The listing beneath should be written out in full, exactly as shown.

—————

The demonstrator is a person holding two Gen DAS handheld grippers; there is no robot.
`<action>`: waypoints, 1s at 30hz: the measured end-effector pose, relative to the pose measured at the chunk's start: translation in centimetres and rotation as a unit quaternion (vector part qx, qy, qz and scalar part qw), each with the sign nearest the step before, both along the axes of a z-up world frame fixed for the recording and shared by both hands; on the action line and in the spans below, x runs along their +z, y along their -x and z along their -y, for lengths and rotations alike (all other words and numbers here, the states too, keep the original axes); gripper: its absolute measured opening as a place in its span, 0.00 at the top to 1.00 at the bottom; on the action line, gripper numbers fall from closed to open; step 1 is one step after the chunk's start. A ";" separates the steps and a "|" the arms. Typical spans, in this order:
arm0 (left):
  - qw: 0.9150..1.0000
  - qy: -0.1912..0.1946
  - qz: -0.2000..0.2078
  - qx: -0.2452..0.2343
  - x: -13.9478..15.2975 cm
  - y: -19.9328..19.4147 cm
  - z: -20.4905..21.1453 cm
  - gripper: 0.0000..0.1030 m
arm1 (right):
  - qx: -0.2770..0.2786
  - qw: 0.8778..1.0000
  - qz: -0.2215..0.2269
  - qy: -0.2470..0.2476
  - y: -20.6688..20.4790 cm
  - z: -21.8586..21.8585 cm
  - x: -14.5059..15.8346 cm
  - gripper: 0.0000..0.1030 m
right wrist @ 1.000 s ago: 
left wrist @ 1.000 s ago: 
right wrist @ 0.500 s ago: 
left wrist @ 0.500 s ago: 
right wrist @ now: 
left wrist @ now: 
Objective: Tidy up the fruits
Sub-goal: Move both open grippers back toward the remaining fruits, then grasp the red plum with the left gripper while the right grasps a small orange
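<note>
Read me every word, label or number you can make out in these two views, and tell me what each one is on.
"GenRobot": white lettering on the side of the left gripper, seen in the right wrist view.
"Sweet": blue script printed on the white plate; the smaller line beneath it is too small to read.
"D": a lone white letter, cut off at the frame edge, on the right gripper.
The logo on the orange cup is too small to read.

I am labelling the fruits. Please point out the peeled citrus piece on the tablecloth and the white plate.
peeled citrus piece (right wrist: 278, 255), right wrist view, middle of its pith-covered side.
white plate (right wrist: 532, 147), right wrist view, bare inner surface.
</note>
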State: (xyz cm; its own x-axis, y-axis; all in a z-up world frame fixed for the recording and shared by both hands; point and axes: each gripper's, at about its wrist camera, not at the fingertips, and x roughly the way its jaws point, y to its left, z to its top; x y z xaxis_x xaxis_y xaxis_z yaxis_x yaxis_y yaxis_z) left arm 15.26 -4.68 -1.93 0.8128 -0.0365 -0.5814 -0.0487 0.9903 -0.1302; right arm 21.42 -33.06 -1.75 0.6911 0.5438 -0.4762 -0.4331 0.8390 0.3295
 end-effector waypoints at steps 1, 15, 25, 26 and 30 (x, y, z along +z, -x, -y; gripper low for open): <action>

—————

» Completed exercise:
The demonstrator is a person holding two Gen DAS handheld grippers; there is no robot.
`<action>`: waypoints, 1s at 30hz: the measured end-effector pose, relative to the pose measured at the chunk's start: translation in centimetres and rotation as a unit quaternion (vector part qx, qy, qz and scalar part qw), each with the sign nearest the step before, both along the axes of a z-up world frame fixed for the recording and shared by both hands; on the action line and in the spans below, x runs along their +z, y along their -x and z along their -y, for lengths and rotations alike (all other words and numbers here, the states too, keep the original axes); gripper: its absolute measured opening as a place in its span, 0.00 at the top to 1.00 at the bottom; on the action line, gripper numbers fall from closed to open; step 1 is one step after the chunk's start. A ";" separates the steps and a "|" the arms. Typical spans, in this order:
arm0 (left):
  - qw: 0.9150..1.0000
  - qy: -0.1912..0.1946
  - qz: -0.2000..0.2078
  - qx: -0.2452..0.2343
  - x: -13.9478..15.2975 cm
  - y: -19.9328..19.4147 cm
  - z: -20.4905..21.1453 cm
  - gripper: 0.0000..0.1030 m
arm1 (right):
  - qx: -0.2770..0.2786
  - qw: 0.8778..1.0000
  - qz: -0.2215..0.2269
  - qy: -0.2470..0.2476
  - y: -20.6688..20.4790 cm
  - z: -21.8586..21.8585 cm
  - x: -14.5059..15.8346 cm
  - gripper: 0.0000..0.1030 m
right wrist @ 1.000 s ago: 
left wrist @ 1.000 s ago: 
right wrist @ 0.500 s ago: 
left wrist @ 0.500 s ago: 
right wrist @ now: 
left wrist @ now: 
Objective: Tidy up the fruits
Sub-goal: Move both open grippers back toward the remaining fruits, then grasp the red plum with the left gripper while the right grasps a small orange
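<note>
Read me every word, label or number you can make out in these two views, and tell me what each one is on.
"GenRobot": white lettering on the side of the left gripper, seen in the right wrist view.
"Sweet": blue script printed on the white plate; the smaller line beneath it is too small to read.
"D": a lone white letter, cut off at the frame edge, on the right gripper.
The logo on the orange cup is too small to read.

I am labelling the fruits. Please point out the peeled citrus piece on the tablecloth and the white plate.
peeled citrus piece (right wrist: 278, 255), right wrist view, middle of its pith-covered side.
white plate (right wrist: 532, 147), right wrist view, bare inner surface.
</note>
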State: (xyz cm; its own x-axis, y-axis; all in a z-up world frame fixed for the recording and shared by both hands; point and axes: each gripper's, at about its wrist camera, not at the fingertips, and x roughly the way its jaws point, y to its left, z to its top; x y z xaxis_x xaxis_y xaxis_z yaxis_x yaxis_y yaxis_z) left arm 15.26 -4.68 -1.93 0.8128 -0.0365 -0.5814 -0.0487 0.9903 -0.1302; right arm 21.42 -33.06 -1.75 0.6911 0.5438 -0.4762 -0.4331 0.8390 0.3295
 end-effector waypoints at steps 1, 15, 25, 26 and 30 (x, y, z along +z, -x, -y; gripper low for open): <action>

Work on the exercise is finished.